The fact is that if there is an undercurrent of India-Russia friction, overt diplomatic camaraderie notwithstanding, India must blame itself for leaning more towards the US. India stopped importing Russian crude under threat of US sanctions, because of which Russia is now not supplying oil to India on concessional rates as earlier. Moreover, Russia’s repeated offers of Su-57 fighter jets under Make-in-India with full transfer of technology has not been adequately reciprocated by India, aiming instead for additional 114 French Rafale fighter jets despite Dassault refusing to share the technology of the core software. This again is out of fear of US sanctions despite the fact that the US needs India as much, if not more. The same US fear has made India opt for dollar-trade, debunking trade in local currencies, while BRICS (with China and Russia major partners) prefer de-dollarisation. India’s support to the US and Israel in the US-Israel war on Iran and cossetting its relations with Iran has further aggravated the friction.

Little wonder, no defence deal with Russia was announced when Russian President Vladimir Putin visited India on December 4–5, 2025, for the 23rd India-Russia Annual Bilateral Summit, coinciding with the 25th Anniversary of India-Russia Strategic Partnership. India needs to review its foreign policy – siding with an unreliable US vis-à-vis Russia which has always stood by India. There no denying that the US wants to strategically kill Russia, but that is utopian.

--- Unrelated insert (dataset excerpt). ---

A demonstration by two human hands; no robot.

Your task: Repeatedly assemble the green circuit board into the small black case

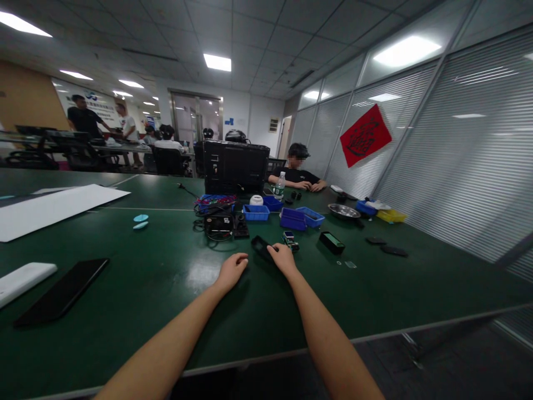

External Affairs Minister S Jaishankar has replaced the slogan of strategic autonomy with the semantics of multi-alignment but continues to kowtow to Washington and Beijing. India’s main focus at SCO remains at terrorism, which means little since the US and China back Pakistan. With America’s declining global standing in the current geopolitical paradigm, the Russia-India-China (RIC) Dialogue must be energized, especially with India accepting China’s demand to keep the border issue separate from progressing bilateral relations. But India remains charry of RIC again fearing the Donald Trump Administration.

Finally, on May 9, 2026, the DRDO announced successful long-duration test of an actively cooled full-scale scramjet combustor; test conducted at the Hyderabad-based Defence Research and Development Laboratory (DRDL), with the engine achieving run-time of 20 minutes. This places India at the forefront of hypersonic capabilities. But with the need to catch up with China’s hypersonic capabilities, should we scale back the BrahMos-II hypersonic missile development or boost it with indigenous scramjet capabilities?

The author is an Indian Army veteran. Views expressed are personal.

About the author

Lt. Gen. Prakash Katoch (Ret'd)

Lt. Gen. Prakash Katoch (Ret'd)

He is a Special Forces officer with 40 years of service in the Indian Army. He is also the third generation army officer from his family. He was as director general of Information Systems. As a Special Forces officer , he participated in 1971 Indo-Pakistan War. He has commanded independent commando company in counter insurgency in North East, a special Forces Battalion in Sri Lanka, a Brigade on the Siachen Glacier, a Division in Ladakh, and a Strike Corps in semi-deserts. He served as India’s Defence Attaché to the Republic of Korea ( as Deputy Director General Military Operations (Special Forces)at Indian Army HQ). He was the Assistant Chief of Integrated Defence staff ( Strategic Operations). He has authored many articles on international relations, strategic affairs, national security, military, technical and topical issues, and contributes regularly to both Indian and foreign publications. A leading defense analyst, he is a visiting fellow in international think tanks and is active in seminars at both national and international levels. He has written a book on the Special Forces of India and also authored the book Indian Military and Network-Centric Warfare. He holds a master’s degree in Defence Studies and is an alumnus of the National Defence College of India.

He was elected as the Council member of USI (United services institution of India) and has held the Field Marshal KM Cariappa Chair of excellence for the year 2011-2012.